With Virginia's hotly-contested new anti-abortion bill expected to soon become law, cutting state aid to poor women seeking abortions and mandating that “transvaginal ultrasounds” be performed on women seeking abortions, Vermont is set to make an ideological shift in the other direction.
On Valentine's Day, a left-leaning Vermont State Senate voted to approve a much-debated mandatory “pro-choice counseling” measure. Gov. Peter Shumlin (D), who has been called “a liberal’s liberal,” is widely assumed to sign the bill into law. This will make Vermont the first state requiring all pregnant women to undergo a counseling session exploring the benefits of terminating a pregnancy. Ironically, abortion is also technically illegal in Vermont due to a pre-Roe v. Wade regulation that is now considered unconstitutional and unenforceable.
While 34 other states have varying compulsory counseling laws in efforts to prevent abortions, Vermont will become the only state ever to officially legislate such encouragement. Sen. Anita Bort (D) was the original sponsor of the groundbreaking, if controversial, law in Montpelier, Vt.
“Every year more than four million babies are born in America,” the never-married, childless Bort said. “I don’t even know where to begin explaining what’s wrong with that. Seriously, how many pregnant young women are making the right decision for themselves and their lives?” She added, “We are not dangerously underpopulated.”
Pursuant to the Governor’s signature, all pregnant women will have to report their condition to local authorities during the first trimester. They must then register for the comprehensive breeding education program. The course, developed by NARAL, was paid for with federal tax dollars from the American Recovery and Reinvestment Act. It will educate women while reminding them of their legal, logical, and moral options and obligations to consider termination of the pregnancy.
“The real tragedy, though, is when nobody talks to these women about their prerogatives,” Bort said. “Nobody has the conversation with them about the damage many or most women are likely doing to themselves and others by forgoing abortion.”
Bort explained the individual three-hour seminar begins with a unit on pregnancy itself, covering the pains, literal and figurative, of spending the better part of a year in the pregnant condition. From a sore back and hemorrhoids, to hot flashes in tandem with emotional swings, the realities of pregnancy will not be sugar-coated.
An expert from Planned Parenthood will review the statistical realities of pregnancy. Afflicted women will be asked to consider the fact that every year more than 500,000 women die during pregnancy or child birth, according to the World Health Organization. The hurdles, though, only begin with a successful delivery. In the United States alone, nearly one million women will suffer from post-partum depression each year.

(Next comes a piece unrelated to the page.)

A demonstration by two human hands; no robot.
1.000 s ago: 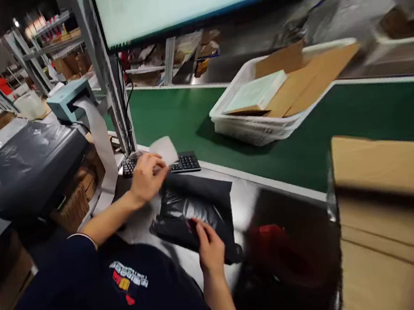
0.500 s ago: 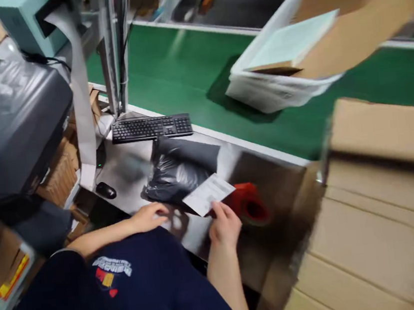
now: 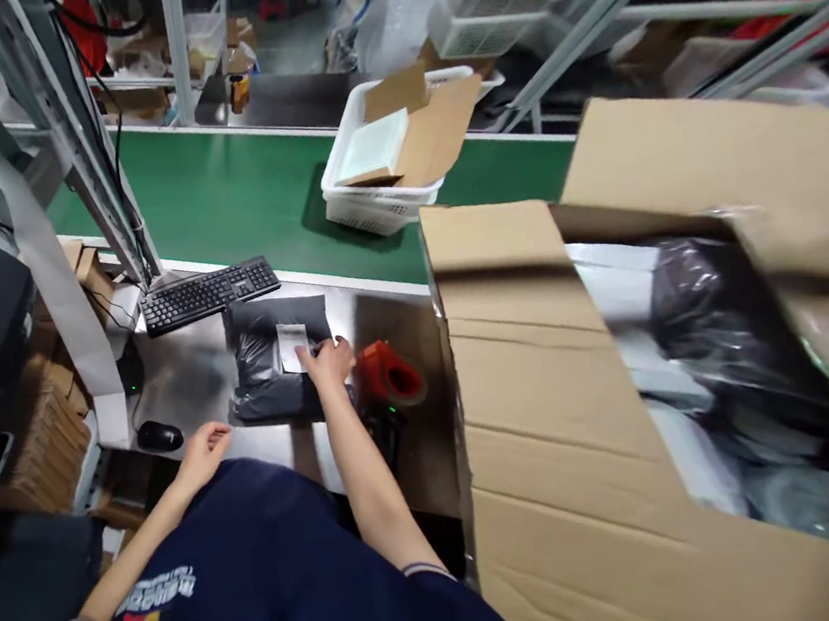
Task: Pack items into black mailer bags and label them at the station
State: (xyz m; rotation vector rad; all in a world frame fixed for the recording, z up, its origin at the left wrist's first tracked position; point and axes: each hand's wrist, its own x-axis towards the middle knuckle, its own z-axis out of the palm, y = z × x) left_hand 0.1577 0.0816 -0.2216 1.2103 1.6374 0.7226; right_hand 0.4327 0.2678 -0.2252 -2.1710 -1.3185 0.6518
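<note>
A black plastic mailer bag (image 3: 266, 394) lies flat on the metal work table, with a white printed label (image 3: 293, 348) on its upper face. My right hand (image 3: 328, 363) grips the bag near its right side, the thumb by the label's edge and the fingers curled; what lies beneath the palm is hidden. My left hand (image 3: 204, 457) hangs empty by the table's front edge, fingers loosely bent and apart, close to the black mouse (image 3: 159, 437). Just right of the bag is an orange-red tape dispenser (image 3: 390, 374).
Behind the bag lies a black keyboard (image 3: 210, 293). A green conveyor belt (image 3: 233, 187) carries a white basket (image 3: 380, 216) with cardboard in it. At right stands a large open carton (image 3: 540, 416) holding bagged parcels. A paper strip (image 3: 58, 274) hangs from the printer at left.
The label, held in my right hand before, now lies on the bag. That hand has moved onto the bag's right side. My view has swung right, bringing the carton's contents into sight.
</note>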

This potentially and dramatically life-altering seminar will include discussion of the idealistic, unrealistic depictions of pregnancy that permeate popular culture. Television sitcoms, for instance, often portray the birthing process as an intense few minutes immediately followed by a natural sense of unadulterated joy with optimistic mirth. That feeling is completely unrelated to facts of life, it will be explained. After many excruciating hours, the new mother is handed the most recent addition to a planet already occupied by 7 billion other individuals. And, for better or for worse, the Hearts and Minds campaign to end American poverty reported that in our country, “[e]veryday 2,660 children are born into poverty; 27 die because of it.”
Growing up in a classic nuclear family is hardly required for an ideal upbringing, but it’s tough to deny it often helps. The Pew Research Center reported in 2010 that more than 40% of American babies are born out of wedlock. It always takes a lot of work to raise a child; it takes a lot more go it alone. Enrollees in Vermont’s program will know it is significantly cheaper to scrape together abortion money, than sufficient cash to support a human life for 18 years.
Highlighting Vermont’s one-of-a-kind orientation session will be informational interviews with women who chose each route; some who went through with it, and some who elected to postpone her family. The expectant mothers will get a chance to hear, first-hand, what happens when a woman is pregnant, and what happens when they bring their pregnancy to term.
“Plenty of women, obviously all the ones who got pregnant on purpose, will want to have the baby,” Bort said. “But half of all pregnancies in this country are unintended ones. And we’re not all Bristol Palin, you know.”
Throughout the entire three-hour program, recordings of a crying baby will be broadcast in the background.